A mix of ingenuity and trial and errors. You can read the
De analysi per aequationes numero terminorum infinita (you can find it here in latin, if you know the language) is an interesting essay on "practical knowledge" at the end of the day.

Newton invented calculus in order to associate different laws of motion and math, without a rigorous "demonstration" in the mathematical sense (like Liebnitz will more or less do a bit later), and in fact the work was unpublished (and unpublishable, as it is more a diary to self rather than an actual scientific explanation).

To give you an example, it starts like this:
Methodum generalem quam de curvarum quantitate per infinitam terminorum seriem mensuranda olim excogitaveram, in sequentibus brevitèr explicatam potiùs quàm accuratè demonstratam habes.

That (on the spot) means:
I have devised (yes, devised!! -my note) a general method in order to measure the quantity of curving using infinite series of terms, in the following I can explain it shortly what I have accurately demonstrated (and that is not exactly true. -my note).

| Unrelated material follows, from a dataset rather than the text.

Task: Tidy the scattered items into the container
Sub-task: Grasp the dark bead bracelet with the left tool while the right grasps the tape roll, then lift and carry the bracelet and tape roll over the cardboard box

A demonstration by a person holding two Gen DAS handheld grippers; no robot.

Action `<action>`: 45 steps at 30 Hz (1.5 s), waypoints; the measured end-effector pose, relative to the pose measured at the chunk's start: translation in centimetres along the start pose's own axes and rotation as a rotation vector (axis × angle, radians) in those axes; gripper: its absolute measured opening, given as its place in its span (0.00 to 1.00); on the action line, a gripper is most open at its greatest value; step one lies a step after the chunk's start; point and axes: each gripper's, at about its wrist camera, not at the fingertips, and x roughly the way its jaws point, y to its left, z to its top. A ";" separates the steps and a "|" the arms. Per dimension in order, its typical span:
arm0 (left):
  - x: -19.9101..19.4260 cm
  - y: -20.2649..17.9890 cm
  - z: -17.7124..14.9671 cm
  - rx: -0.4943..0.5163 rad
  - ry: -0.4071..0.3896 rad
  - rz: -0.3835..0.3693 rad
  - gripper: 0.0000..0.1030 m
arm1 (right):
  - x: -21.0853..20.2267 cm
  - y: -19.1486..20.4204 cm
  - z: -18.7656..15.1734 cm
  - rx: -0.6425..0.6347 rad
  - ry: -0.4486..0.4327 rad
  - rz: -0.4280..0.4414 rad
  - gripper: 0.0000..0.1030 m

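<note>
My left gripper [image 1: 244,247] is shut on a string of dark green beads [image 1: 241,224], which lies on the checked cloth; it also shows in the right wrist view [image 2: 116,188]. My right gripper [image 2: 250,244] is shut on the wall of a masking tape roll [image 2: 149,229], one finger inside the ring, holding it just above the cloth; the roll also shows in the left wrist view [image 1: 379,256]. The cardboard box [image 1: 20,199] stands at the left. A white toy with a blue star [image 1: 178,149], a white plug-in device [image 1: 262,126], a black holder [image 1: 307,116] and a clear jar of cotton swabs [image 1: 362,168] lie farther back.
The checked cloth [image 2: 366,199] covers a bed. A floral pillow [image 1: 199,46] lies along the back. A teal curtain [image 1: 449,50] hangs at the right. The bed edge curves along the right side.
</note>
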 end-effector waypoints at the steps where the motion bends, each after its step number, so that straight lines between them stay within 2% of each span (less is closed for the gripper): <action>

Then he does some clever drawings like these two:Imageand calculates with simple linear algebra and triangular approximation his derivation and integrations of the polynomial powers that were more or less all you needed for the physics at the time (and even now in a certain sense ).

Liebniz followed a different, much more rigorous path and derived the law of calculus in a relatively more similar way to how we study it today (even though the currently used demonstration that make use of the differential quotient is due to Cauchy a couple of centuries later).

The two discoveries were absolutely independent of each other, since Newton never published his ideas on calculus and Liebniz followed a different path to demonstrate it.

In the end, Newton was there before (when he was 21 and Liebniz 16) to say that "the curvature of x^2 is 2x", but no more and no less. In spite of this, when Liebnitz came out publicly with his demonstration, Newton produced fake evidence about what he did in the past and used all of his huge political and academic power to crush Liebniz and cover the truth.

Nonetheless, the discovery of Newton was brilliant and, even if not publicly released, gave him an incommensurable edge over his colleagues. The discovery of calculus by Newton teaches us how a brilliant discovery doesn't have to be necessarily explained in bloody detail to be effective, and not only a granitic demonstration but also a well rooted intuition can give you the thrust you need to understand the marvels of nature.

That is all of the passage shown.